▶ **Problem to solve**
Reproduce each line from the records that holds "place".

▶ **Records provided**
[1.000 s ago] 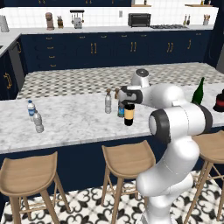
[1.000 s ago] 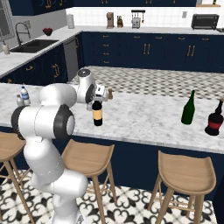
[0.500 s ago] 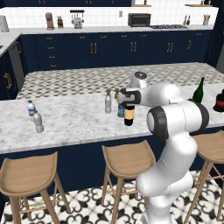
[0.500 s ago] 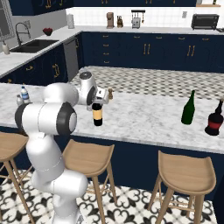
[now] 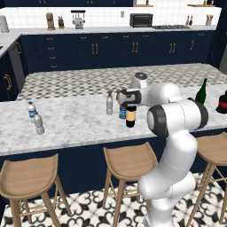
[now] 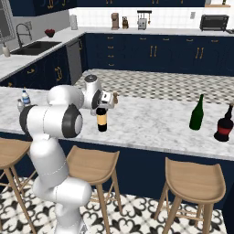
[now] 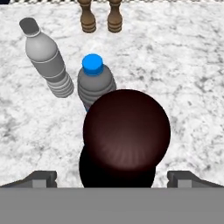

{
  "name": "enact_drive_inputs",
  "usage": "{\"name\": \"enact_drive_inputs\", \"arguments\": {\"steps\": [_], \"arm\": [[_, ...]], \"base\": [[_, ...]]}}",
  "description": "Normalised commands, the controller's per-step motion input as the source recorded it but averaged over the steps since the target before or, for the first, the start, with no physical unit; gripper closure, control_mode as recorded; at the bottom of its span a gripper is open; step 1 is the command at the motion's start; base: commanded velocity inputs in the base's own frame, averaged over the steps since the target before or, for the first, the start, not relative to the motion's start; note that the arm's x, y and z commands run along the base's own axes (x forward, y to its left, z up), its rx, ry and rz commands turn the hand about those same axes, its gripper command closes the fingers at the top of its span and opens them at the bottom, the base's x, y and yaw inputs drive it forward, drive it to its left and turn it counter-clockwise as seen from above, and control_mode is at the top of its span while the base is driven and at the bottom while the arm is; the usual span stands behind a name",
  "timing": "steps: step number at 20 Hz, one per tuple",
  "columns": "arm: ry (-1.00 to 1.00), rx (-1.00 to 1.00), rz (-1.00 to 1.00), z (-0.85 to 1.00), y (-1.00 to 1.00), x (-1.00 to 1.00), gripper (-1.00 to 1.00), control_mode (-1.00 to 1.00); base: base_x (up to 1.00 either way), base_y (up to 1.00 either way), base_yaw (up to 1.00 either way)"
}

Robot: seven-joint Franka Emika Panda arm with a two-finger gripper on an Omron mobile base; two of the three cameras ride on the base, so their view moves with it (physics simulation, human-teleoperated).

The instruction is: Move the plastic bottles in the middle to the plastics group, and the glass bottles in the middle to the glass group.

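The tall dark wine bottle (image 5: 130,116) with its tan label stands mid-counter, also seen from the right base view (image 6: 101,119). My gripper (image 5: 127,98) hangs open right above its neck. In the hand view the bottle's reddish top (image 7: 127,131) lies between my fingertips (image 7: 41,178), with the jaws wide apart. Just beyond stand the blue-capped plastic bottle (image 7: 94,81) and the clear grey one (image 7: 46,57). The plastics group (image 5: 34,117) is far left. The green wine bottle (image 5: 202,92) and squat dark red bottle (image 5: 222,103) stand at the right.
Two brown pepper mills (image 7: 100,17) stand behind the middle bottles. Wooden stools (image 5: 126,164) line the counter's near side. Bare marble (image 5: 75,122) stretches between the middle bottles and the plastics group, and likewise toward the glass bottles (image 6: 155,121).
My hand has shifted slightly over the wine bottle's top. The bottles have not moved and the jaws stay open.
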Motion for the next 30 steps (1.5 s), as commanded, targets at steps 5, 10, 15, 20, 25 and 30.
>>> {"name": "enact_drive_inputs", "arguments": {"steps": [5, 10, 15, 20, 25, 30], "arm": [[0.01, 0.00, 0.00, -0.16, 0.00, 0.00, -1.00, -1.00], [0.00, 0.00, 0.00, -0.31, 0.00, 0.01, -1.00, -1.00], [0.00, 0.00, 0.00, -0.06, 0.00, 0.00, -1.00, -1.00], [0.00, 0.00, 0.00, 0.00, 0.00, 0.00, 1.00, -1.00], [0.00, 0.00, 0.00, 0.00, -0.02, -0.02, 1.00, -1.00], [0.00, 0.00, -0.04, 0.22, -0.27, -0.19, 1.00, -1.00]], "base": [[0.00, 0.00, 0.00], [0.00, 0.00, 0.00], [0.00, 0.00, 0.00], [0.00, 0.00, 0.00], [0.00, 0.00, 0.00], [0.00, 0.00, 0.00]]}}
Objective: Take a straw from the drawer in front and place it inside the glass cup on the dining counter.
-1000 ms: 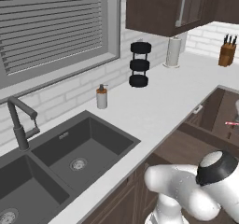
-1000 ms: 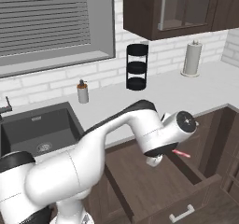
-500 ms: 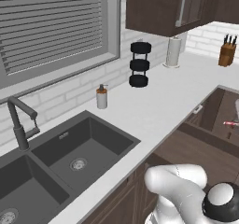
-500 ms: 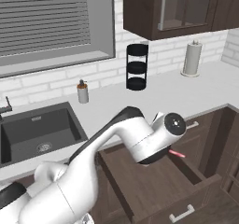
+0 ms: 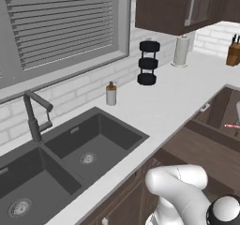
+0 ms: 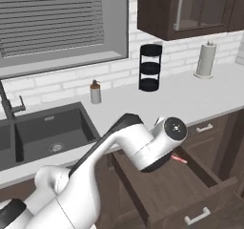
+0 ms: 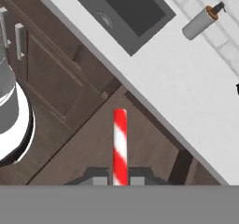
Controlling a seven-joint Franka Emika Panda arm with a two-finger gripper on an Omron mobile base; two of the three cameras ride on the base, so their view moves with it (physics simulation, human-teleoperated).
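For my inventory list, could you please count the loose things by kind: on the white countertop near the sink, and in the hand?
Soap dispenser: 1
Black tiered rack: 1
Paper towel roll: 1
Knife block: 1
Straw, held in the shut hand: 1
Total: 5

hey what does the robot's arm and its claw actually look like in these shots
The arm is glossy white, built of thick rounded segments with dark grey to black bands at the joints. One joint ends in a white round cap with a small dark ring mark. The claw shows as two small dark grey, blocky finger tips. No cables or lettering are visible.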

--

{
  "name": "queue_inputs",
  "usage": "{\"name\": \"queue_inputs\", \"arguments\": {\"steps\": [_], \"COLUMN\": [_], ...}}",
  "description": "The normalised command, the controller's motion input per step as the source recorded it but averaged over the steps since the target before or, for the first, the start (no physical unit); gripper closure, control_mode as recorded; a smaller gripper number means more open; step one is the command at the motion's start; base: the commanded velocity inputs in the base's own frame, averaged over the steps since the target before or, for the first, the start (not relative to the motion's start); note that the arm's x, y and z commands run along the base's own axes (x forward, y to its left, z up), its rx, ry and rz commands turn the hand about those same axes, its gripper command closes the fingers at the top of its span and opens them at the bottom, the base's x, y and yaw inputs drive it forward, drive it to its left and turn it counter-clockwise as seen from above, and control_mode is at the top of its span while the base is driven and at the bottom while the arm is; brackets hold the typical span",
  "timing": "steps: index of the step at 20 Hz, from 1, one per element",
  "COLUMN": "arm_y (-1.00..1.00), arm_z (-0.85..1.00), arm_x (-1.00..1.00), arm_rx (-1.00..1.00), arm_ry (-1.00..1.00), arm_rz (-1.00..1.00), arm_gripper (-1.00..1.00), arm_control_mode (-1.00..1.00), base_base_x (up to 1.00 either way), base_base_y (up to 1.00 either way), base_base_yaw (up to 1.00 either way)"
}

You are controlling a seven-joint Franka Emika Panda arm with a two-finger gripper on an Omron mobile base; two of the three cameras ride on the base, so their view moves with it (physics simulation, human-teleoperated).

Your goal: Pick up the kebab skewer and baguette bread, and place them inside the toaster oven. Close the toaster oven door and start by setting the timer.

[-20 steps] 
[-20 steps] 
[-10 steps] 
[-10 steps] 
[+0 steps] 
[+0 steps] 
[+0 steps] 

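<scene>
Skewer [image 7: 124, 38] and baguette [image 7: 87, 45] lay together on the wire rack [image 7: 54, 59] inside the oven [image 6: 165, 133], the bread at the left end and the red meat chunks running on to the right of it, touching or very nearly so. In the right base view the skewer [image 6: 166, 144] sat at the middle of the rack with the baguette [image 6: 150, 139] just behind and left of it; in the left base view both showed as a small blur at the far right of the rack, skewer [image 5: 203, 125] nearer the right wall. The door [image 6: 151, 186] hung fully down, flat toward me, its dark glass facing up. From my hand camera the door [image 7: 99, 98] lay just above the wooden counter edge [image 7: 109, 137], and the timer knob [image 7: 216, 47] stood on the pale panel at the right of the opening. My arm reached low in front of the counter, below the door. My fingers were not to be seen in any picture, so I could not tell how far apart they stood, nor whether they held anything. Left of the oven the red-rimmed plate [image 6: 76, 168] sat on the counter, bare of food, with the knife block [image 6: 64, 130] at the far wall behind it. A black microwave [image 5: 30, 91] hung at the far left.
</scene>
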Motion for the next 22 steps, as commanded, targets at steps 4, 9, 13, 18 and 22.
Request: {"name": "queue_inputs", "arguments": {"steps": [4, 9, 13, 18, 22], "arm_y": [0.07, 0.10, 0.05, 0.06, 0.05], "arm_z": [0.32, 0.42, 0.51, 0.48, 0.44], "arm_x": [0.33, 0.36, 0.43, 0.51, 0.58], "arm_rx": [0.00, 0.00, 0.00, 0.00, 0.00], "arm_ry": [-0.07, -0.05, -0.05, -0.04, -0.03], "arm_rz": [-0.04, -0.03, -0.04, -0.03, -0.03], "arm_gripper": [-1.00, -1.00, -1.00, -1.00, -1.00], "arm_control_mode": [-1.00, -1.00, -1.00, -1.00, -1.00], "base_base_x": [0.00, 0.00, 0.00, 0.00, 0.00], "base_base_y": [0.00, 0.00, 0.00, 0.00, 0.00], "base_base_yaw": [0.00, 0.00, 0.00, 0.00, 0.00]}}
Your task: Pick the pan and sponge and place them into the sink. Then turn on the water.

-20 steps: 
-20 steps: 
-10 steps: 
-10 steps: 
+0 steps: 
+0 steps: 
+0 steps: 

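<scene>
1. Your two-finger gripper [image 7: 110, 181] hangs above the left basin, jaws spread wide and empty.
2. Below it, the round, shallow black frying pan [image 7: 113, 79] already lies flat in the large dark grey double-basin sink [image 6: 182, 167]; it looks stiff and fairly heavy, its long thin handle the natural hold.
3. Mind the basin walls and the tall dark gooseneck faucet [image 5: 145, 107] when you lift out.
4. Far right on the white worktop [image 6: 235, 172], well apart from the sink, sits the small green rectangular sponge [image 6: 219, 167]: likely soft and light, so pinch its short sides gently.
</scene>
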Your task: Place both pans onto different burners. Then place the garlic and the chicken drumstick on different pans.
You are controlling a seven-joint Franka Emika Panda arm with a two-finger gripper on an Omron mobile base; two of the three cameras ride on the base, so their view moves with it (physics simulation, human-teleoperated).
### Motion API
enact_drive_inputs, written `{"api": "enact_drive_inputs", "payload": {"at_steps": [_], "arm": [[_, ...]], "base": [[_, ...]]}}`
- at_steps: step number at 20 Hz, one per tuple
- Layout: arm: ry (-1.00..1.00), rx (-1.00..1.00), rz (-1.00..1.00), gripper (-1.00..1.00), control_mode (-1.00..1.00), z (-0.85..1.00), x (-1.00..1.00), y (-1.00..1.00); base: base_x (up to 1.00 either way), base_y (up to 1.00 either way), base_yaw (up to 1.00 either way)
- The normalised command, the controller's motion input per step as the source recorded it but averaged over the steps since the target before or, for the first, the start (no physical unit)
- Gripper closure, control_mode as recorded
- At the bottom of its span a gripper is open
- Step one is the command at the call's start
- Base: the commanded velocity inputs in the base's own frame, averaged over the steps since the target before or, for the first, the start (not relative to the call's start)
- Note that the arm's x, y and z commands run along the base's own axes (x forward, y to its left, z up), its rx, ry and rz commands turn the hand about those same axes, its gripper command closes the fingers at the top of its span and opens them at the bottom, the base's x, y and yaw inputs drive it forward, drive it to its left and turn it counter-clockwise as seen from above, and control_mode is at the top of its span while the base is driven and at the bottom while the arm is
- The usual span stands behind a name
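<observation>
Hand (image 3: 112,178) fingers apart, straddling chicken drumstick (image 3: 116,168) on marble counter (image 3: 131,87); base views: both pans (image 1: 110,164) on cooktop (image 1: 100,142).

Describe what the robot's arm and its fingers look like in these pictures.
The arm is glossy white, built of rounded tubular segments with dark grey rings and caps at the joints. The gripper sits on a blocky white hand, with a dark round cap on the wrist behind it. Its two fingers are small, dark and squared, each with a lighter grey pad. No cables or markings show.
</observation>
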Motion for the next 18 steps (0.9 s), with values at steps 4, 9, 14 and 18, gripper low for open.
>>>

▶ **Result**
Objective: Take a straw from the drawer in front and place it inside the glass cup on the dining counter.
Your goal: Pick up the kebab skewer and baguette bread, and place them inside the toaster oven. Close the toaster oven door and start by setting the timer.
Your task: Pick the pan and sponge and place them into the sink. Then turn on the water.
Your task: Place both pans onto different burners. Then place the garlic and the chicken drumstick on different pans.

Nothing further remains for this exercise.